Exercise goal — Give back the full listing exactly as it appears below.

Dataset content —
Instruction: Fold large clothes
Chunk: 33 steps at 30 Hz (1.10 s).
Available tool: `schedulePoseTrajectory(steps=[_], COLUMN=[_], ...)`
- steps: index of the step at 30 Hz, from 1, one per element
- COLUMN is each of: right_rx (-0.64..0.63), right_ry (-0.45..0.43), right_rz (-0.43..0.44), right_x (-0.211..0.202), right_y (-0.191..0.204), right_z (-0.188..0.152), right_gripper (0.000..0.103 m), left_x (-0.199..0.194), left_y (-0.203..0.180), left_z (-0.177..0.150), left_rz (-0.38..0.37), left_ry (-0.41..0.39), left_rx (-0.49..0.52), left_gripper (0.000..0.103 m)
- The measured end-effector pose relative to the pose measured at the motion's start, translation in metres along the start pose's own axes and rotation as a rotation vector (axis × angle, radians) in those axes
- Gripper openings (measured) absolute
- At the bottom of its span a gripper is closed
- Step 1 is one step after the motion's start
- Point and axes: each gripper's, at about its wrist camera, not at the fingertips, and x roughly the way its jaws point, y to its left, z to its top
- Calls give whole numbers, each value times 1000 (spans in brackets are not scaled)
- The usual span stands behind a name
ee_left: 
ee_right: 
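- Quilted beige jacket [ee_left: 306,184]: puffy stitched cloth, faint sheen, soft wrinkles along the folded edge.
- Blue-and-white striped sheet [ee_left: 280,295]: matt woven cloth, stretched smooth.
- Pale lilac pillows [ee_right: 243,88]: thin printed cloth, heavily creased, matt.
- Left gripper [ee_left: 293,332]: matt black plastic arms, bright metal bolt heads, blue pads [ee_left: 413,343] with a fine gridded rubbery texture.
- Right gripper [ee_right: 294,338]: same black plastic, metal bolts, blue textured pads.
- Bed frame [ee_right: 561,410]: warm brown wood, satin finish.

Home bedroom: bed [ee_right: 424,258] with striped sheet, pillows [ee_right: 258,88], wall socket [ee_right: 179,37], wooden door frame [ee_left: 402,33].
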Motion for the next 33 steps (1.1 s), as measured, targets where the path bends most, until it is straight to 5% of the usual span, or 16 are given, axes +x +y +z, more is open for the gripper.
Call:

Finished task —
Instruction: Fold large clothes
Chunk: 33 steps at 30 Hz (1.10 s).
Available tool: `schedulePoseTrajectory(steps=[_], COLUMN=[_], ...)`
- steps: index of the step at 30 Hz, from 1, one per element
- COLUMN is each of: right_rx (-0.64..0.63), right_ry (-0.45..0.43), right_rz (-0.43..0.44), right_x (-0.211..0.202), right_y (-0.191..0.204), right_z (-0.188..0.152), right_gripper (0.000..0.103 m), left_x (-0.199..0.194), left_y (-0.203..0.180), left_z (-0.177..0.150), left_rz (-0.38..0.37), left_ry (-0.41..0.39), left_rx (-0.49..0.52), left_gripper (0.000..0.103 m)
- The measured end-effector pose relative to the pose measured at the motion's start, translation in metres along the start pose's own axes and rotation as a rotation vector (axis × angle, radians) in those axes
- Gripper openings (measured) absolute
- At the bottom of its span a gripper is closed
- Step 1 is one step after the motion's start
- Point and axes: each gripper's, at about its wrist camera, not at the fingertips, and x roughly the way its jaws point, y to its left, z to its top
- Calls give whole numbers, each value times 1000 (spans in brackets are not scaled)
- The usual span stands behind a name
ee_left: 
ee_right: 
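- Quilted beige jacket [ee_left: 306,184]: puffy stitched cloth, faint sheen, soft wrinkles along the folded edge.
- Blue-and-white striped sheet [ee_left: 280,295]: matt woven cloth, stretched smooth.
- Pale lilac pillows [ee_right: 243,88]: thin printed cloth, heavily creased, matt.
- Left gripper [ee_left: 293,332]: matt black plastic arms, bright metal bolt heads, blue pads [ee_left: 413,343] with a fine gridded rubbery texture.
- Right gripper [ee_right: 294,338]: same black plastic, metal bolts, blue textured pads.
- Bed frame [ee_right: 561,410]: warm brown wood, satin finish.

Home bedroom: bed [ee_right: 424,258] with striped sheet, pillows [ee_right: 258,88], wall socket [ee_right: 179,37], wooden door frame [ee_left: 402,33].
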Motion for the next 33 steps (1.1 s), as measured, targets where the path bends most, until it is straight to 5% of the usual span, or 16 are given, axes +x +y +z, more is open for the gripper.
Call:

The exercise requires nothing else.